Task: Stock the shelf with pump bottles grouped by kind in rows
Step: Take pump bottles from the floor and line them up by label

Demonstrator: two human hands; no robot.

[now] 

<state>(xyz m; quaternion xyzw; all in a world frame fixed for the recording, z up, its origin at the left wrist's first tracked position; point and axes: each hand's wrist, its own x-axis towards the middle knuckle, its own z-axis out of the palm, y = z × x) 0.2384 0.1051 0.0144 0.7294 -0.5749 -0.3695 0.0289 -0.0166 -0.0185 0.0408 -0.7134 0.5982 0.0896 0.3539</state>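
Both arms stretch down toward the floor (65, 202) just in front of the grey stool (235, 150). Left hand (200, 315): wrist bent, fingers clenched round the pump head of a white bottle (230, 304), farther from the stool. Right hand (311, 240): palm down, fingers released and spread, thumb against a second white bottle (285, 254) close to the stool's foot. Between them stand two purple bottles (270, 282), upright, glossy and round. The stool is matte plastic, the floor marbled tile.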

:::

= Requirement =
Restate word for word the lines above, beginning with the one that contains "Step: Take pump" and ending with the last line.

= Answer to this exercise =
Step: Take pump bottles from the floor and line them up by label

Demonstrator: two human hands; no robot.

[now] 

<state>(xyz m; quaternion xyzw; all in a world frame fixed for the recording, z up, its origin at the left wrist's first tracked position; point and axes: each hand's wrist, its own x-axis towards the middle knuckle, its own z-axis out of the palm, y = z × x) 0.2384 0.1051 0.0144 0.7294 -0.5749 -0.3695 0.0289 -0.0166 -0.0185 0.0408 -0.7134 0.5982 0.0896 0.3539</state>
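Both arms stretch down toward the floor (65, 202) just in front of the grey stool (235, 150). Left hand (200, 315): wrist bent, fingers clenched round the pump head of a white bottle (230, 304), farther from the stool. Right hand (311, 240): palm down, fingers released and spread, thumb against a second white bottle (285, 254) close to the stool's foot. Between them stand two purple bottles (270, 282), upright, glossy and round. The stool is matte plastic, the floor marbled tile.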

No further answer is needed.